* Work task:
The expected output is a verbatim reprint of the lines from the beginning of the data that follows through the line that contains "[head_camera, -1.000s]".

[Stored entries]
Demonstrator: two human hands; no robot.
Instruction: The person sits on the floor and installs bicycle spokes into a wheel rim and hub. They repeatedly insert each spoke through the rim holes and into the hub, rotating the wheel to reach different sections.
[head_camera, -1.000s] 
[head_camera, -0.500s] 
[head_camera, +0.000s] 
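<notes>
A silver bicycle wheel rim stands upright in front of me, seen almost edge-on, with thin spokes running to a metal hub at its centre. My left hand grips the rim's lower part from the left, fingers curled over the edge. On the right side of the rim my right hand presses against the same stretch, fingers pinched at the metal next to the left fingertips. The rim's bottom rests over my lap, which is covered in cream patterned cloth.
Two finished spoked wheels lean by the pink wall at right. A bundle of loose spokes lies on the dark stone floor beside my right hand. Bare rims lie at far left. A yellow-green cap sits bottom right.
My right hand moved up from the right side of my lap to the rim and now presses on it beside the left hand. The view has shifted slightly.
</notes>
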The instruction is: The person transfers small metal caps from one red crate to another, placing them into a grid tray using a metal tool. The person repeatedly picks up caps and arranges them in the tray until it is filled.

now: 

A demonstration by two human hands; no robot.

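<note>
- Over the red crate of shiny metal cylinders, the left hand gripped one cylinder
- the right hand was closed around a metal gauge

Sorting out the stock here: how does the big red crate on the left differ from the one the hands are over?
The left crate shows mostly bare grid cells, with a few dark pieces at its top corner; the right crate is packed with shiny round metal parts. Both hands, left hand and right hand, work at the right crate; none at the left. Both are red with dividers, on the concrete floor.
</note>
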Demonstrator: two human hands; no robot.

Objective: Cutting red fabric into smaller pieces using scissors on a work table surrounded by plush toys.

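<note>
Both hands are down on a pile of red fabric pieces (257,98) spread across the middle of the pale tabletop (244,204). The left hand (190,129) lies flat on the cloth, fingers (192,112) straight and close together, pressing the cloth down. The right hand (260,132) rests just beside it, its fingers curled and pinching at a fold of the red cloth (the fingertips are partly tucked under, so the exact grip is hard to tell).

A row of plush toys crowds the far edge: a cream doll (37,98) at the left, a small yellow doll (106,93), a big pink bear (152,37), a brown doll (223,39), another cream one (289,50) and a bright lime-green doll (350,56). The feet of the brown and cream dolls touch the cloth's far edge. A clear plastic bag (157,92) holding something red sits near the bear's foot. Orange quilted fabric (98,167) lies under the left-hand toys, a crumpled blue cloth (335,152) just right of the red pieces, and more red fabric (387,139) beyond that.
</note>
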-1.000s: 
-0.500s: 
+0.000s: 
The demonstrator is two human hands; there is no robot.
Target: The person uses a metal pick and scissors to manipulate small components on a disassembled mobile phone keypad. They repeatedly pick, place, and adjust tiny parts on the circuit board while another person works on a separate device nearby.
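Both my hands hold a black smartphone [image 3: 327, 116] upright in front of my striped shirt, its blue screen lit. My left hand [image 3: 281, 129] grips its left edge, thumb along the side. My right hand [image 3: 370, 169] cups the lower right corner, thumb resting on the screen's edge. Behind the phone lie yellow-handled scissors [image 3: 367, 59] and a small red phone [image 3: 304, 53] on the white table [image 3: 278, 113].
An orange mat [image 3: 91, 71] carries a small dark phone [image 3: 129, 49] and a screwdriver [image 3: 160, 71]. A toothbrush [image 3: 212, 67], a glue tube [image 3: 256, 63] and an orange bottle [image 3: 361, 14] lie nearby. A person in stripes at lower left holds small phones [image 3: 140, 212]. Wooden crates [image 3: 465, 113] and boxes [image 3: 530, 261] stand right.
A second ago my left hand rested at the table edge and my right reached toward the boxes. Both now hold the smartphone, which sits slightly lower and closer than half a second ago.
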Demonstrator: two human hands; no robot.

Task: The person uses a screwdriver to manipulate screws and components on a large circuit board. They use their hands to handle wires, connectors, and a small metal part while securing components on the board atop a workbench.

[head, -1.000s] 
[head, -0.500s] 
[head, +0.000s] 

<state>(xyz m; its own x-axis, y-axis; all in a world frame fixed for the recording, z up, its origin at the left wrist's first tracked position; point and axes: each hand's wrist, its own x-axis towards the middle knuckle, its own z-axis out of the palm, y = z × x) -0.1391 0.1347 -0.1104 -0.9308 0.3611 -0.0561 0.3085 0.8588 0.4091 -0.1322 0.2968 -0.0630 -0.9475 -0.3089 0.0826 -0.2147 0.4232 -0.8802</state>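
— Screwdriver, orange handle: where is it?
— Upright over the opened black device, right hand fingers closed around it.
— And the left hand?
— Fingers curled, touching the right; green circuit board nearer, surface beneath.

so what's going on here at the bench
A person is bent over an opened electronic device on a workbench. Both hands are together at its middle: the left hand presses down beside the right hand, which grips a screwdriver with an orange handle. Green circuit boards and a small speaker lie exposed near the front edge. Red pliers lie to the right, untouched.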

* The answer:
Demonstrator: two human hands; no robot.
Instruction: The person sits on the floor and installs bicycle spokes into a wheel rim and hub. They repeatedly insert each spoke through the rim holes and into the hub, rotating the wheel to reach different sections.
[head_camera, -1.000s] 

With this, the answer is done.